Put each with_skill version before its baseline counterpart.
-
Do an analyst pass — read the benchmark data and surface patterns the aggregate stats might hide. See agents/analyzer.md (the "Analyzing Benchmark Results" section) for what to look for — things like assertions that always pass regardless of skill (non-discriminating), high-variance evals (possibly flaky), and time/token tradeoffs.
-
Launch the viewer with both qualitative outputs and quantitative data:
nohup python <skill-creator-path>/eval-viewer/generate_review.py \
<workspace>/iteration-N \
--skill-name "my-skill" \
--benchmark <workspace>/iteration-N/benchmark.json \
> /dev/null 2>&1 &
VIEWER_PID=$!
For iteration 2+, also pass --previous-workspace <workspace>/iteration-<N-1>.
Headless / no-browser environments: If webbrowser.open() is not available or the environment has no display, use --static <output_path> to write a standalone HTML file instead of starting a server. Feedback may be downloaded as a feedback.json file when the user clicks "Submit All Reviews". After download, copy or move feedback.json into the workspace directory for the next iteration to pick up.
Note: please use generate_review.py to create the viewer; there's no need to write custom HTML.
- Tell the user something like: "I've opened the results in your browser. There are two tabs — 'Outputs' lets you click through each test case and leave feedback, 'Benchmark' shows the quantitative comparison. When you're done, come back here and let me know." If no browser is available, instead give the user the static HTML path and explain how to open it on their machine.
What the user sees in the viewer
The "Outputs" tab shows one test case at a time:
- Prompt: the task that was given
- Output: the files the skill produced, rendered inline where possible
- Previous Output (iteration 2+): collapsed section showing last iteration's output
- Formal Grades (if grading was run): collapsed section showing assertion pass/fail
- Feedback: a textbox that auto-saves as they type
- Previous Feedback (iteration 2+): their comments from last time, shown below the textbox
The "Benchmark" tab shows the stats summary: pass rates, timing, and token usage for each configuration, with per-eval breakdowns and analyst observations.
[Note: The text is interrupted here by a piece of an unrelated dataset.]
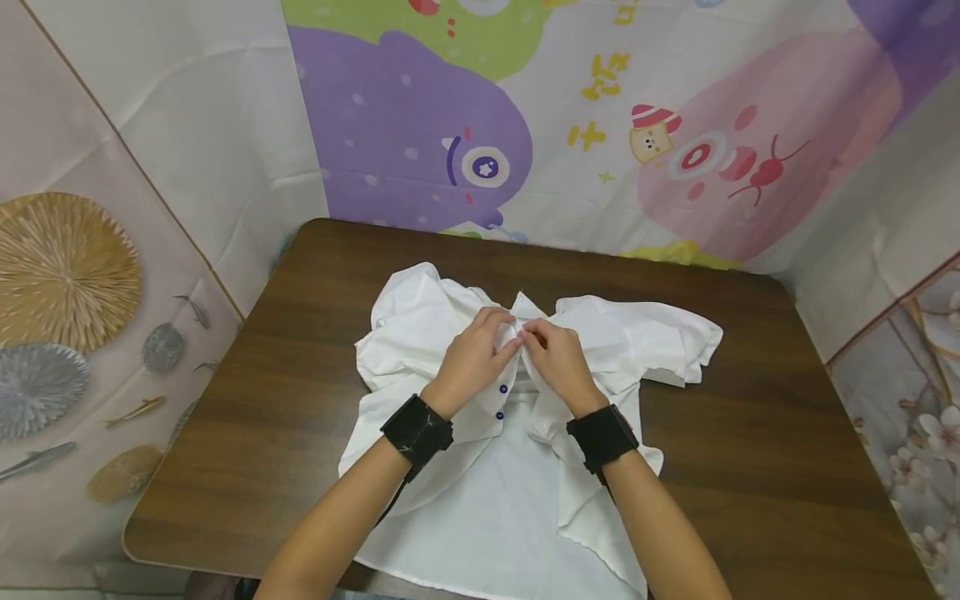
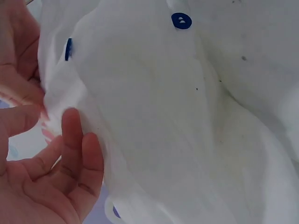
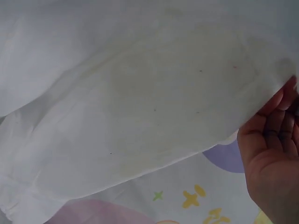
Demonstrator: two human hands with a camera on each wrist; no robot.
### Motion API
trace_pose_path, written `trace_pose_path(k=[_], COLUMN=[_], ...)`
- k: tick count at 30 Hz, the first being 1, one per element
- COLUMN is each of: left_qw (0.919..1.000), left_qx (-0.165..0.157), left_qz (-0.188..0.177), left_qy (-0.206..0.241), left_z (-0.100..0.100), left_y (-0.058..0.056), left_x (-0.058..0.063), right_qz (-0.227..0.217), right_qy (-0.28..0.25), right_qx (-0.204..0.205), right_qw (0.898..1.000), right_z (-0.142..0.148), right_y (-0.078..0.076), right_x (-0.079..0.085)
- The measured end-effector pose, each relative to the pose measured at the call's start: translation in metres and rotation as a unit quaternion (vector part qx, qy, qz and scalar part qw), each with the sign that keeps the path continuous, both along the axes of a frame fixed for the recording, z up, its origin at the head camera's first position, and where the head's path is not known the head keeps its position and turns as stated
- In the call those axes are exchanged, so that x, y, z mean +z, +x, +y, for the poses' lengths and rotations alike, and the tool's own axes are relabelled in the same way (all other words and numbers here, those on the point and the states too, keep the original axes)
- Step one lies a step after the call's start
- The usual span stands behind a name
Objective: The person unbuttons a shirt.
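A white short-sleeved shirt (image 1: pixel 487 508) lies spread on the table, its front parted and its collar at the far side. My left hand (image 1: pixel 475 354) pinches the front edge just below the collar. Opposite it, my right hand (image 1: pixel 558 358) pinches the other front edge, the fingertips of both hands nearly meeting. Dark blue buttons (image 1: pixel 503 389) run down the left front panel below my left hand. The left wrist view shows one blue button (image 2: pixel 181 21) face on and another edge on near the fingers. In the right wrist view, white cloth (image 3: pixel 154 116) stretches away from my fingers.
The brown wooden table (image 1: pixel 750 467) has rounded corners and extends past the shirt on both sides. Behind it hangs a cartoon-printed curtain (image 1: pixel 420 125). Patterned cloth panels (image 1: pixel 210 108) stand at the left and right. Each wrist wears a black strap (image 1: pixel 417 430) with a device.
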State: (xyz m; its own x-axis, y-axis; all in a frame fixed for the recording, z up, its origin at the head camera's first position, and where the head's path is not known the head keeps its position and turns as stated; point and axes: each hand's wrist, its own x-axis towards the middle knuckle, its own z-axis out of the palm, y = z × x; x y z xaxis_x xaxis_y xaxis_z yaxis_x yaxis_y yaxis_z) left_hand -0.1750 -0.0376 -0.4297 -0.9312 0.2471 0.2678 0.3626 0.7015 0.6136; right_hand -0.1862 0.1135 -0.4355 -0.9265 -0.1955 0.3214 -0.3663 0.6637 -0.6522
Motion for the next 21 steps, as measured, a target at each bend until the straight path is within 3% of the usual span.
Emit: trace_pose_path(k=[8, 21], left_qw=[0.9999, 0.9994], left_qx=[0.009, 0.002], left_qz=[-0.003, 0.011], left_qy=[-0.01, 0.031], left_z=[0.0047, 0.0043], left_y=[-0.0034, -0.0022], left_x=[-0.0043, -0.0092], right_qz=[-0.019, -0.053], right_qy=[-0.039, -0.074], right_qx=[-0.013, -0.022], right_qw=[0.999, 0.996], right_z=[-0.0012, -0.0009], right_y=[0.004, 0.0047], right_x=[0.003, -0.0008])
Navigation is via prev/next buttons or arrow keys. When done, they click "Submit All Reviews" which saves all feedback to feedback.json.
Step 5: Read the feedback
When the user tells you they're done, read feedback.json:
{
"reviews": [
{"run_id": "eval-0-with_skill", "feedback": "the chart is missing axis labels", "timestamp": "..."},
{"run_id": "eval-1-with_skill", "feedback": "", "timestamp": "..."},
{"run_id": "eval-2-with_skill", "feedback": "perfect, love this", "timestamp": "..."}
],
"status": "complete"
}
Empty feedback means the user thought it was fine. Focus your improvements on the test cases where the user had specific complaints.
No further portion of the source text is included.